Giving up on the police

Further to the news from a couple of weeks ago about people in part of Southampton hiring their own security force to patrol their streets at a cost of £3.15 each pw, the Mail reports today that TJ Morris, which owns the Home Bargains shops, is now posting pictures of alleged shoplifters in their shop windows. Their website also shows a selection of CCTV pictures of ‘customers’ the company would like information about. Know any of them? You could earn £1,000 reward. The Mail reports:

But a human rights expert warned that the company was breaking the law by branding the suspects as guilty without having had a fair trial.

They need to be caught first!

The naming and shaming aspect also contravenes Article 6 of the European Convention on Human Rights, which guarantees the right to a fair trial.

I should have known. European blah, blah, blah.

Maybe shoplifting isn’t important enough for the police, even if it does cost the company £6 million pounds a year. There are obviously more important things like this story in the Mail, which I find hard to believe it is so ridiculous: Film maker is taken to court for stealing 0.003p – at a cost of over £5,000 to the taxpayer.

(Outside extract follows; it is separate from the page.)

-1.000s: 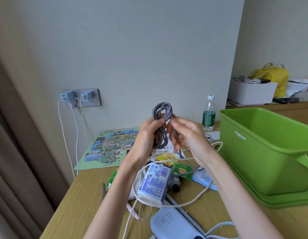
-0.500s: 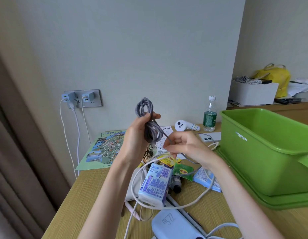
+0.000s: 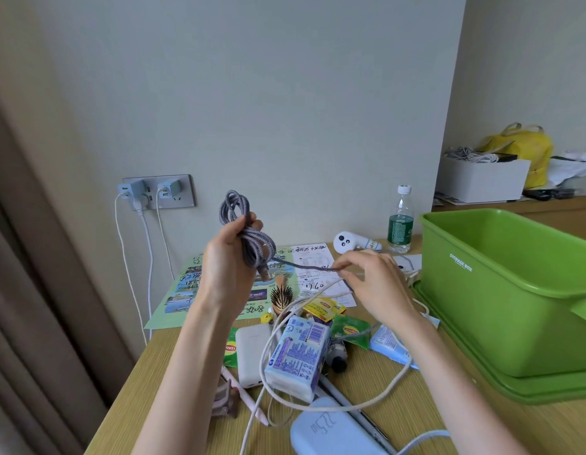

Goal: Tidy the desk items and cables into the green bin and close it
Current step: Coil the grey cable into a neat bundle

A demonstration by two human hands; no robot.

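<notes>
Head view, centre frame: my left hand (image 3: 224, 274) grips the coiled grey cable (image 3: 257, 249), my right hand (image 3: 380, 284) pinches its loose tail. It looks light and floppy, so I'd hold the bundle's middle. The green bin (image 3: 501, 300) sits open at right.

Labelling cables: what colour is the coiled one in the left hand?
Grey-lilac braided cable, speckled weave; clearest in the head view.
</notes>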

The amount – one three hundred and thirty-third of one penny – was the estimated cost of the electricity Mark Guard used when he momentarily switched on the light in a disused house to turn off the burglar alarm that squatters had set off.

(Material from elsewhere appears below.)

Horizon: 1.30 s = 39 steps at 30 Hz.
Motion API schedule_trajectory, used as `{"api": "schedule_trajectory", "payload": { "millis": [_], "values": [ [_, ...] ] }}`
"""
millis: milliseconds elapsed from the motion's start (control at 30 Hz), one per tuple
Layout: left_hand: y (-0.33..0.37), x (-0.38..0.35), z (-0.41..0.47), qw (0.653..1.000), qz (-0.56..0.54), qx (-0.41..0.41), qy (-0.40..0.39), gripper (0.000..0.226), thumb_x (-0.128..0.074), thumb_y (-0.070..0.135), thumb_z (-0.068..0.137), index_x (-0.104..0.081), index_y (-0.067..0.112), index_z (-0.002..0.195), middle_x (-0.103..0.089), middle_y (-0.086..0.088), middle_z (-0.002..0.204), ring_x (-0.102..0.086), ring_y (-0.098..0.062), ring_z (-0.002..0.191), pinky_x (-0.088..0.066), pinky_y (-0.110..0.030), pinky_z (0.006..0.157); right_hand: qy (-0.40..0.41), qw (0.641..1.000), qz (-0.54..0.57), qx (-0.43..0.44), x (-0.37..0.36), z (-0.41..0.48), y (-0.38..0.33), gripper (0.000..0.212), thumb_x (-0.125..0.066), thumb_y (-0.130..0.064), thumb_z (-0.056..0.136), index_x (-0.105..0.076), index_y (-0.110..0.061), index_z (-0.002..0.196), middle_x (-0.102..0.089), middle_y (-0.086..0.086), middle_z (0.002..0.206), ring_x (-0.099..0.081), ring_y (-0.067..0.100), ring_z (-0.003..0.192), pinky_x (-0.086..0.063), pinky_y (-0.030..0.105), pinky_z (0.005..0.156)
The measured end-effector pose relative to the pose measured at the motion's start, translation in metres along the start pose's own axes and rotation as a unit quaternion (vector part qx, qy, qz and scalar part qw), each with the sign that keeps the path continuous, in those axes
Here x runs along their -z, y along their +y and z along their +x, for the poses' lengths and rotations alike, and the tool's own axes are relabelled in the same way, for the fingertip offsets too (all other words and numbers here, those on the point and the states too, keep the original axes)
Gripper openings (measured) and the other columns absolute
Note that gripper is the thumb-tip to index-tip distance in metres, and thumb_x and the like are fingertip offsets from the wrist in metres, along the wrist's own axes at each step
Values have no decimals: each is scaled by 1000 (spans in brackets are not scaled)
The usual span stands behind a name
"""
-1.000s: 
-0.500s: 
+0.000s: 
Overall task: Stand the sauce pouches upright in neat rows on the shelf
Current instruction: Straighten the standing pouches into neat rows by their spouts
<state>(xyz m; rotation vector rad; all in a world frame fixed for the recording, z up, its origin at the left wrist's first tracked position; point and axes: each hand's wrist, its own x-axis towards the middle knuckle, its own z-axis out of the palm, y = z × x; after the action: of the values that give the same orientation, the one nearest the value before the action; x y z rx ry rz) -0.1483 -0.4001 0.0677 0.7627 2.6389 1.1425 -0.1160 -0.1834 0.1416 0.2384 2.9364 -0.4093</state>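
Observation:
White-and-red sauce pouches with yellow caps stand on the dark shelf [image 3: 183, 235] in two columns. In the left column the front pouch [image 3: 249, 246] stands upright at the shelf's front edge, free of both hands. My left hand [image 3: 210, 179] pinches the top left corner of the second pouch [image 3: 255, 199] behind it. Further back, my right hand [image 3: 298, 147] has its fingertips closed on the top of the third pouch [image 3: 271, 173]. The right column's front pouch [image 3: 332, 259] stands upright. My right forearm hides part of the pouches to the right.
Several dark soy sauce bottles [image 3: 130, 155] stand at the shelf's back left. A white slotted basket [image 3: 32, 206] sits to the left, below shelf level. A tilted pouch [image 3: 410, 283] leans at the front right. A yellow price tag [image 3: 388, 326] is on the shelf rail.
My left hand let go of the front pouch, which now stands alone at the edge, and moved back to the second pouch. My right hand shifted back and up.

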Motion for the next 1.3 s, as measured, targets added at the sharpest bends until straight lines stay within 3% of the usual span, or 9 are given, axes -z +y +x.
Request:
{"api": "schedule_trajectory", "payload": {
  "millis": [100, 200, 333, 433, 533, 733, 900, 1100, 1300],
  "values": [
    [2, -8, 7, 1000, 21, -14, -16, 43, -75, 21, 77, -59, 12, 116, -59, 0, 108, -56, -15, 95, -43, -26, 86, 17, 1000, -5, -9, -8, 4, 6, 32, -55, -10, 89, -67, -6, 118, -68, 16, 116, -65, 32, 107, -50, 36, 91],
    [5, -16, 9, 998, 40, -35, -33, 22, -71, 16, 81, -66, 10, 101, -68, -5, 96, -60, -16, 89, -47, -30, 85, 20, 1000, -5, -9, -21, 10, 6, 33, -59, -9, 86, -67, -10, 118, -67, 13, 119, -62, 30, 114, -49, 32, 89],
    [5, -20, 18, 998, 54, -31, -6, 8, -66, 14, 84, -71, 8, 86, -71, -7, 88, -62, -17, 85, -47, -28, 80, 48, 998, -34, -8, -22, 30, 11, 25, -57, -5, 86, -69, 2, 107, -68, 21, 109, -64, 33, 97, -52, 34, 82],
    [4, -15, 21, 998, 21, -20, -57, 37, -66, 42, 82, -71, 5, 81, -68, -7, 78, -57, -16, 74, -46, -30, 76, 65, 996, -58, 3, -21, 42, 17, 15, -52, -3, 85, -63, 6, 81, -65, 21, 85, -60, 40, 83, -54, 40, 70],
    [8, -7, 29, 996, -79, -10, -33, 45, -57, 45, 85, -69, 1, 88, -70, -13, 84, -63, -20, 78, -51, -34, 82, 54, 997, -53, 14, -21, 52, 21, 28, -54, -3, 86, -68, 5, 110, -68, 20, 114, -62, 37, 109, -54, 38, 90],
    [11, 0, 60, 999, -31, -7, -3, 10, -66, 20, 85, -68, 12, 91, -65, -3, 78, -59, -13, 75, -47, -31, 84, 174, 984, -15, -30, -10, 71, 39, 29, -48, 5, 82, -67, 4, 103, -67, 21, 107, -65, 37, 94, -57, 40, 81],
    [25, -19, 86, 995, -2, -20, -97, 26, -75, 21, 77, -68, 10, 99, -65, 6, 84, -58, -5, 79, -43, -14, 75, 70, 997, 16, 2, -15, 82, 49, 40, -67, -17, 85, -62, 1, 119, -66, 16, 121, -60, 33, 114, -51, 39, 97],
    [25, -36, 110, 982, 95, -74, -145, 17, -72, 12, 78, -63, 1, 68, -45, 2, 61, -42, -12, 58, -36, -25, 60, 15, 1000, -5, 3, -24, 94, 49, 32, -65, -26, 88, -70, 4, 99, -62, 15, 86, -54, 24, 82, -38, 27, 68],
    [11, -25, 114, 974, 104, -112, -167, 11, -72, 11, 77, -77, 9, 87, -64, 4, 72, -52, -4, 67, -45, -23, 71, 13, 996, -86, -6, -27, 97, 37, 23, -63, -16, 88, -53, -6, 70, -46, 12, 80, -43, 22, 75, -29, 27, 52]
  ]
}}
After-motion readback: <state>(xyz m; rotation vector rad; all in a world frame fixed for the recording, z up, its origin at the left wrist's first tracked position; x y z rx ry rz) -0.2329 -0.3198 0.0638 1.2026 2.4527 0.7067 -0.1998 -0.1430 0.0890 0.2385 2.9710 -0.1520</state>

He was arrested on suspicion of theft of electricity and locked in a cell for hours.  The irony is that he is a documentary filmmaker who was staking the house waiting for the squatters. The Mail says:

Mr Guard has been following and filming criminals and homeless people on the streets of London for two years.

Using hidden cameras he has been able to capture drug deals and shop thefts as they actually happen.

Perhaps the police are jealous that he captures more criminals on film than they can only dream about in reality.

Mr Guard entered the record books in 2006 for buying a half-acre plot of land for £1,000 and selling it for £0.5million 11 years later – making him a 350,000per cent profit.

Jealousy it is then.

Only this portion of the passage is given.